Giovanni Piccoli presidente del Consorzio Bim Piave
Giovanni Piccoli presidente del Consorzio Bim Piave

Il Consiglio direttivo del Consorzio Bim Piave ha inviato una nota di precisazione. “E’ con profondo rammarico – recita il comunicato – che abbiamo letto sulla stampa locale l’ennesimo attacco gratuito al Consorzio Bim Piave, questa volta da parte di Adiconsum, Federconsumatori e Adoc. Le associazioni dei consumatori se la prendono con il Consorzio del Comuni Bellunesi, chiedendosi se sia legittimo che i soldi messi nel fondo di solidarietà «vengano assegnati ad alcuni cittadini e non ad altri, con criteri che fanno parlare di dubbia costituzionalità».  Queste associazioni, tuttavia, confondono il Consorzio Bim Piave con la società Bim Gestione Servizi Pubblici. Il primo è un ente locale di secondo grado, come sono le Comunità Montane, costituito in seguito a decreto prefettizio del 30 dicembre 1955, in esecuzione della legge (959/1953) che attribuisce ai Consorzi BIM la gestione e l’utilizzo unitario dei sovracanoni idroelettrici, pagati dai concessionari di derivazioni idroelettriche sulla base della potenza nominale degli impianti.
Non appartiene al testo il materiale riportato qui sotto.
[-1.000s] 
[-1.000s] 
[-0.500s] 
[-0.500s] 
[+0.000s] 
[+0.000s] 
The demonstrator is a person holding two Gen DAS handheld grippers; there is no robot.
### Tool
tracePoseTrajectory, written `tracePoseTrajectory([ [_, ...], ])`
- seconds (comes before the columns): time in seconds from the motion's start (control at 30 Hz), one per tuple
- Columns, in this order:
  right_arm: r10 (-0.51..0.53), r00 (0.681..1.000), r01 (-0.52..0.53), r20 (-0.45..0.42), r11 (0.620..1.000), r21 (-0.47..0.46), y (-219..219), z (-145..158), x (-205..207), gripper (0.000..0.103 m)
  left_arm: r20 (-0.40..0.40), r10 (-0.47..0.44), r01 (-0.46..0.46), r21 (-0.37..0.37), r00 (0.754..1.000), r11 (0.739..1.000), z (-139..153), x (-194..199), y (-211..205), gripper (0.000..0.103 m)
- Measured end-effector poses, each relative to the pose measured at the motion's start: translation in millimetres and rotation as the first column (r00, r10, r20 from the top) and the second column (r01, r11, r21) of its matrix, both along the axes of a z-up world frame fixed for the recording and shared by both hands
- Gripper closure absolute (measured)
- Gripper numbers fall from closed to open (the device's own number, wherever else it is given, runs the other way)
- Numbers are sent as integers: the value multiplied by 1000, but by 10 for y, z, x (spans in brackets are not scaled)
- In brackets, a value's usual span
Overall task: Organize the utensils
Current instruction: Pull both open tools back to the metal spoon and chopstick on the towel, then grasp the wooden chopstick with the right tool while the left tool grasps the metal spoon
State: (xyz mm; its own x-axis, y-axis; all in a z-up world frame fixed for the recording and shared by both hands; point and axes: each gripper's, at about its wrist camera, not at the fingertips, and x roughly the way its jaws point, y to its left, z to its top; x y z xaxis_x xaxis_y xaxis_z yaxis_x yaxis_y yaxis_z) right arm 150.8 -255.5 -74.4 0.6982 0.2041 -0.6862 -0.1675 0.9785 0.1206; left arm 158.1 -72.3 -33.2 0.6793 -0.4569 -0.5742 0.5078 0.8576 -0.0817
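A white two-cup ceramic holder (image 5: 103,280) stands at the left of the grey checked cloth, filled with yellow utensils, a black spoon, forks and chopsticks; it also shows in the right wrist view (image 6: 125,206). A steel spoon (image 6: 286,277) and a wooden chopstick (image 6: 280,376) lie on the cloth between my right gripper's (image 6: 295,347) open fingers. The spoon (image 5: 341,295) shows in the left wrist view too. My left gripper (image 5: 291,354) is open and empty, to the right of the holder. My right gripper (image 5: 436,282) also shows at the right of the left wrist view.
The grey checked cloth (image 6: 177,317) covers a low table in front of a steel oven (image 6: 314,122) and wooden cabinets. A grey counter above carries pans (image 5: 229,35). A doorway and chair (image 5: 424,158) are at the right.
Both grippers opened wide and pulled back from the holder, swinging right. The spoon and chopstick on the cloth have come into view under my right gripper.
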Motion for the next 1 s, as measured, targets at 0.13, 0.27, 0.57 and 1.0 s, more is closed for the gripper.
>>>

Raggruppa 67 dei 69 Comuni della Provincia di Belluno e il suo obiettivo di fondo è lo sviluppo economico e sociale del territorio. Dunque, non ha nulla a che vedere con le bollette che i cittadini pagano per l’acqua o per il gas metano. Si occupa invece di questioni che non hanno nulla a che vedere con Gestione Servizi Pubblici spa, né con Bim Belluno Infrastrutture spa, vale a dire le società dei Comuni Bellunesi. Società, non enti pubblici, nate nel dicembre del 2002 dalla trasformazione e scissione dell’allora Consorzio Azienda BIM Piave di Belluno. A parte il nome (BIM) e l’origine, Consorzio e Società sono dunque soggetti diversi per natura e ambiti di azione. E’ grave e preoccupante – conclude la nota – che associazioni che operano a difesa dei consumatori non sappiano distinguere tra un ente pubblico e una società, ignorando quali siano i rispettivi ambiti di azione e i rispettivi canali di finanziamento”.  Ci permettiamo di aggiungere che nelle spa citate il socio di maggioranza non è un privato cittadino, ma sono comunque degli enti locali. Tant’è che le cariche sociali sono decise dalla politica.